I'm of course using Extended Events (XE) for this. There's a target named event_counter which does just that, it counts how many of each event has occurred. The idea is to start the trace on a morning and let it run over the day. Then by the end of the day you see how many of these unwanted things are going on in your SQL Server. The rest is up to you. You can for instance modify the trace (using the GUI in SSMS if you want) to add a trace file. Start it again and capture the actual events and take it from there. One way to see the trace data is to expand the session name and double-click on the target. Note that it doesn't auto-refreshes by default while the window is open.

So what events to pick? You only want things that are outside the normal, whatever that might be. You don't want to be bombarded with useless stuff. At the end of this article, you find my trace.

I am grateful for feedback, to know if I've missed anything. Hopefully this can evolve over time. For instance:
  • Some event shouldn't be there, it is irrelevant or it doesn't work.
  • Some event need further filtering to get rid of unwanted noise
  • I should add this event, possibly with some certain filter (please elaborate)
  • Or whatever...
Don't be afraid to customize this trace! Are there events that you don't want to capture? Just delete those rows before you create the trace! Etc. You're the boss!

The events

I'll start by listing the events, and talk a bit what they mean and why I want them in the trace. I also include the XE documentation text for each events, quoted. I omitted the package name for readability, go check the CREATE EVENT SESSION command at the end for details.

General events

Attention. This fires when a client times out. The client might do a re-try, so then end-user isn't even aware that this is happening, except that the performance sucks. The time-out period is specified at the client side, in the database API. "Indicates that a cancel operation, client-interrupt request, or broken client connection has occurred. Be aware that cancel operations can also occur as the result of implementing data access driver time-outs."

Auto_stats. If you have lots of auto update statistics going on, then you might want to do something about that. The user submitting a query when auto-update occurs will notice a halt while the update happens (unless set to async, but then the query is ran with inferior statistics). Perhaps you want to run manual update more frequently? Or remove some table/index/stats from the auto-update handling? I had to work quite heavily with filtering for this to ger rid of noise. "Occurs when index and column statistics are automatically updated. This event can be generated multiple times per statistics collection when the update is asynchronous."

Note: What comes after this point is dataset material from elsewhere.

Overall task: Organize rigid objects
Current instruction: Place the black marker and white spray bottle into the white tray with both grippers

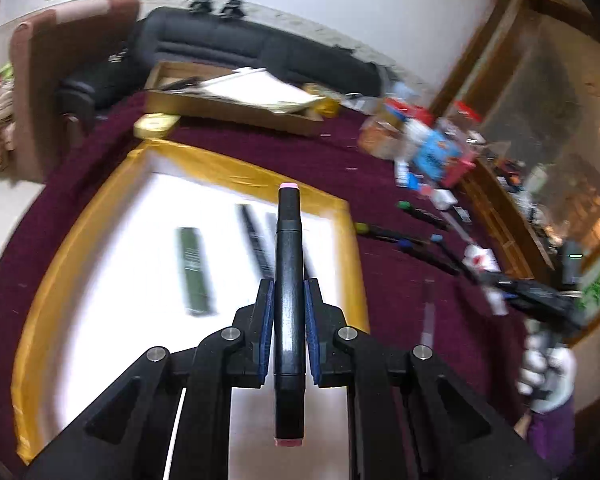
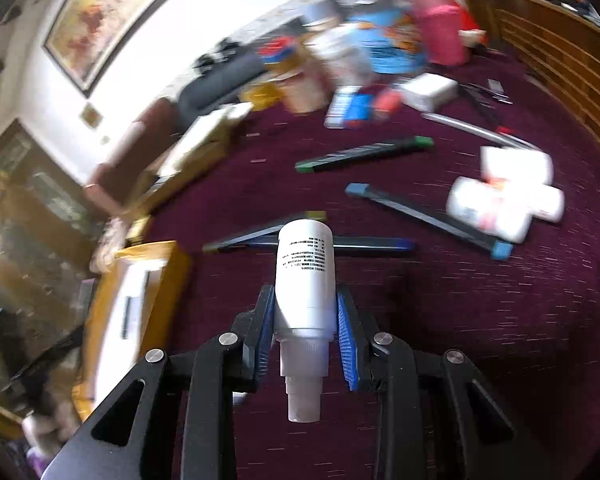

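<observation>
The left gripper [image 1: 288, 312] grasps a black marker [image 1: 288, 264] in its jaws, pointing to 12 o'clock above the white tray [image 1: 100, 264]. The right gripper [image 2: 305, 320] grasps a white bottle [image 2: 305, 276] above the purple worktop [image 2: 480, 320].

Markers: one black, pink-capped marker [image 1: 288, 304] is held; two dark markers [image 1: 256, 240] and one green bar [image 1: 194, 272] lie on the white tray [image 1: 100, 220]. Four further markers [image 2: 364, 154] lie loose on the maroon cloth [image 2: 480, 340] in the right wrist view. White bottles: one held [image 2: 305, 280], two [image 2: 488, 212] lying far right.
</observation>
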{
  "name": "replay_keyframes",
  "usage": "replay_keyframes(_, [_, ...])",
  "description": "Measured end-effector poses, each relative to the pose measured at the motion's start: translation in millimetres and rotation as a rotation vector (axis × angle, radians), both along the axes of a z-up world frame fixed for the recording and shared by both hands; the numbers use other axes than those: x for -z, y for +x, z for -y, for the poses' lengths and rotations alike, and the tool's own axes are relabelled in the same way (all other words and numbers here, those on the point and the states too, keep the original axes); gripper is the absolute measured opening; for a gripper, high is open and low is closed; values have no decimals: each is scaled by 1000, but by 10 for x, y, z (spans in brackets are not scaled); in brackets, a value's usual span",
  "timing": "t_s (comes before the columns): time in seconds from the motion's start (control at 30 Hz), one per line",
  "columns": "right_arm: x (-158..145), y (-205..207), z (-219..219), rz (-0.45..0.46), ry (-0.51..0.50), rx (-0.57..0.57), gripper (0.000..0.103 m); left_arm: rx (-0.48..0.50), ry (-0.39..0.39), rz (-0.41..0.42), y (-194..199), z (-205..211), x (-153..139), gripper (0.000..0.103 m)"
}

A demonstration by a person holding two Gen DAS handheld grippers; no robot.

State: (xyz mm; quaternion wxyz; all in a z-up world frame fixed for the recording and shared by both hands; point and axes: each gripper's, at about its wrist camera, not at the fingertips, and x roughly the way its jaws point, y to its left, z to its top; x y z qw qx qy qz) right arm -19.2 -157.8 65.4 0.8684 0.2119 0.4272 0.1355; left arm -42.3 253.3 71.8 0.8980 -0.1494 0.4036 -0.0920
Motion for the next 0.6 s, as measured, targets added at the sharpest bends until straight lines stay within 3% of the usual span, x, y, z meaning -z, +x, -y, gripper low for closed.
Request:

Database_file_size_change. The change can be for several reasons. A grow or shrink can be automatic or manual. This should capture all. You should be aware of manual size changes, and they shouldn't be frequent. But frequent autogrow you might want to handle by manually growing the file or changing the increment. And frequent autosrink is so bad and I doubt I have to explain any further on this. Hopefully you don't have autosrink turned on for any of your databases. If this happens a lot,. consider adding a filter to only catch shrink operations and/or add a file target. "Occurs when any of the data or log files for a database changes size. Use this event to monitor changes to the size of database files."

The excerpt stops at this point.